By Carina Sorrentino
On Saturday, September 20, members of the Union Football team ventured to East Greenbush for their annual day of volunteer service with The Miracle League.
The Miracle League was founded in 1999 as a response to the overwhelming number of disabled children in Atlanta, Ga., who had never received the opportunity to participate in sports. It now has over 250 locations nationwide.
The program gives children with a variety of disabilities, including those in wheelchairs or with walkers, the chance to play sports like baseball to football in a safe and friendly environment.
The Miracle League in East Greenbush is only a short 30 minutes away from Union. Saturday morning’s visit was conducted by Union Football Head Coach John Audino and 11 football players. While only there for a few hours, it was clear that even beyond the gates of Union, these athletes maintain an interest in enriching the community.
The young men played flag football with a variety of people with disabilities, from 10-year-olds to those in their early twenties.
This is something that the team does every year, and Tyler Valenti ’16 served as a liaison to the organization this year, encouraging his teammates to get involved.
“It’s one of those instances where waking up at 9:00 am on a Saturday morning doesn’t initially sound appealing, but when you think about the cause, then you see the kids show up and enjoy themselves, it just turns into a lot of fun for everyone,” Valenti stated. “Everyone who goes is great with the kids who are there to play, and it’s really amazing for us and them.”
Similarly, in the winter and spring, the team hosts an ongoing mentoring program with fourth- and fifth-grade boys at Pleasant Valley Elementary School.
Each Union player is paired up with a child for the term and spends about 30 minutes helping the children with their homework.
The next 30 minutes or so are spent playing football and working on the children’s athletic skills.
Both programs represent a commitment that it is often difficult to make for any athlete. With rigorous schedules for practices, lifting, games and academics, spare time is not taken for granted.
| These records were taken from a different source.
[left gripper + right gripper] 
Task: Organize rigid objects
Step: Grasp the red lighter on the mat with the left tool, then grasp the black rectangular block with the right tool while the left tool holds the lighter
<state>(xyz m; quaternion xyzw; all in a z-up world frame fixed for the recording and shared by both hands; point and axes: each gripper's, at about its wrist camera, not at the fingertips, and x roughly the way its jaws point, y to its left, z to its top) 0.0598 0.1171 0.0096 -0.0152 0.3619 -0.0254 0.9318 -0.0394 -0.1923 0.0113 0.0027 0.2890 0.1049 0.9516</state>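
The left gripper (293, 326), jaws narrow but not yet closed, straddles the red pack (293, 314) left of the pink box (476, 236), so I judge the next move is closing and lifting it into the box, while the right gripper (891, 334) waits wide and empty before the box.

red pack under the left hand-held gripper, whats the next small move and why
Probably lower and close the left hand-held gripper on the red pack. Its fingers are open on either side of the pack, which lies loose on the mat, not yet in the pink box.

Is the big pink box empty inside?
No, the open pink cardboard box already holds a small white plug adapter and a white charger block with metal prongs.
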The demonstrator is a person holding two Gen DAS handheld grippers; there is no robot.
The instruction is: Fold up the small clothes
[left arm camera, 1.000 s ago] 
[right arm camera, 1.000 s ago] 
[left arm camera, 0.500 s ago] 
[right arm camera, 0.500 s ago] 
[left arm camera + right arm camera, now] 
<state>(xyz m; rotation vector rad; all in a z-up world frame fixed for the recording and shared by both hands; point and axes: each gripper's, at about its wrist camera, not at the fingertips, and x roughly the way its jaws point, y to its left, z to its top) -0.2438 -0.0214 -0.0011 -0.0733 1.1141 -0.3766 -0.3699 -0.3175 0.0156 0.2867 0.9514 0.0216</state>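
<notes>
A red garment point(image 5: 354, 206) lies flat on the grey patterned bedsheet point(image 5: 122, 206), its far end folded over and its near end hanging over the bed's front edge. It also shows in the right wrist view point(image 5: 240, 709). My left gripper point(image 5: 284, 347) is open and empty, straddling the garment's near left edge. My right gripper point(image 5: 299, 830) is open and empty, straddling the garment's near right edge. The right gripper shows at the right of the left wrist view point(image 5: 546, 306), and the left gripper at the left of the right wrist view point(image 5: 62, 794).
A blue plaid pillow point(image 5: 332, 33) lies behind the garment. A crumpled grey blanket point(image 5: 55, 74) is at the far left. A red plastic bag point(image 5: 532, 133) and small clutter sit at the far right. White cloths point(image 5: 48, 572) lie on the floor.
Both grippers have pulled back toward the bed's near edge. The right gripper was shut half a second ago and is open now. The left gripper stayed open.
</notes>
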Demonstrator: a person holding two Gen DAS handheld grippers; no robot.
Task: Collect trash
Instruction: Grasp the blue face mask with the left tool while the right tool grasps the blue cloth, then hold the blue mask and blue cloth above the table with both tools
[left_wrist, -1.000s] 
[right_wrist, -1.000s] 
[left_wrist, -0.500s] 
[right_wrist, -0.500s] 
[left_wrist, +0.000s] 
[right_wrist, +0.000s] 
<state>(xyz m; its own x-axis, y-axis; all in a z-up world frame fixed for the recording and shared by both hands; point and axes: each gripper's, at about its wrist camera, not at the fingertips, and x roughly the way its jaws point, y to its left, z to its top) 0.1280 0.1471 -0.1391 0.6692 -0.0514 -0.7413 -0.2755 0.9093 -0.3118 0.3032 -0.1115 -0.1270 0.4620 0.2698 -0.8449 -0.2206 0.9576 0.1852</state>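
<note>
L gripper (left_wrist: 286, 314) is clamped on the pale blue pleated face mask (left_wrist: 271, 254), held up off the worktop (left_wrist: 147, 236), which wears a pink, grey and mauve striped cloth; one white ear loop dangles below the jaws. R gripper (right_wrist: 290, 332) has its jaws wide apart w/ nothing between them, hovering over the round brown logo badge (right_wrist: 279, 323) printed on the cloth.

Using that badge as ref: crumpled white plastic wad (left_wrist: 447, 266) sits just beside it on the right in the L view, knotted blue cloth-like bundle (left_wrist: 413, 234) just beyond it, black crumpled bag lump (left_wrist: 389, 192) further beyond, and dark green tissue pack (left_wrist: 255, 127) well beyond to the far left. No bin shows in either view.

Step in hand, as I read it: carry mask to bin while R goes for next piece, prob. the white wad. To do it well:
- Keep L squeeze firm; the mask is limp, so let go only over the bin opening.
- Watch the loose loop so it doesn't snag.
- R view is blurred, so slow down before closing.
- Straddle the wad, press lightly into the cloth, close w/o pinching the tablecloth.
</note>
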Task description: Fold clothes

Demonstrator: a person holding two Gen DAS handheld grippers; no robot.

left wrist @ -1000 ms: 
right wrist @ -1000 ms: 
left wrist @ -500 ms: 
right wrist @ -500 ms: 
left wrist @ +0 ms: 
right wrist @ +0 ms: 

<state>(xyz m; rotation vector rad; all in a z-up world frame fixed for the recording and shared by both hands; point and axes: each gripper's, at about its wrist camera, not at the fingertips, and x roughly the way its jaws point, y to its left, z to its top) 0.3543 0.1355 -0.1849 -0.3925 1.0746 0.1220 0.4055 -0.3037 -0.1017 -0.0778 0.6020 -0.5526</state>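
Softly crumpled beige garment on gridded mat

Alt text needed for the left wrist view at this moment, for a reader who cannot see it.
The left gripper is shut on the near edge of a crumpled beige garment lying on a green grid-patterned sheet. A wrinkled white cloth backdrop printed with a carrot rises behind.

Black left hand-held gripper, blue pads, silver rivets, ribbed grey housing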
While it may be hard to dedicate time to anything outside of the sport and schoolwork, Valenti says that these programs are more than worth it.
“We’re a small Division III school, but it’s always fun to see, with this and with the mentoring program, how excited the community is about what we do. The kids at The Miracle League had us signing programs for them, and that is just really something for us,” he stated.
The players who volunteer do so wholeheartedly, and usually after participating once, they will be found there the following year.
Kyle Kalanta ’15 stated, “This is my first time being involved with the event, and my favorite part was in between the games when we got to meet the kids and interact with them a little more personally. It was great to see how they interacted with each other, and when we were off the field we could really get to know who they were as people, which was extremely rewarding.”
When questioned about the importance of making an effort outside of the demands of playing a sport, Valenti remarked that “it’s just as important as anything you do on the field, because you don’t realize how influential the program is until you’re hanging out with kids who can name your stats and records while they ask you for autographs, and their parents are there looking at you in such a positive way. It’s so important to give back for all of the support that you’re getting.”
Later in the season, some of the kids from The Miracle League will be shuttled to Union to watch their favorite players in action, something that all of the players are looking forward to.
Union students continually report that volunteer work is filled with a reciprocity of positivity and learning.
The Miracle League and the Union football team will continue to foster a relationship over the next few years.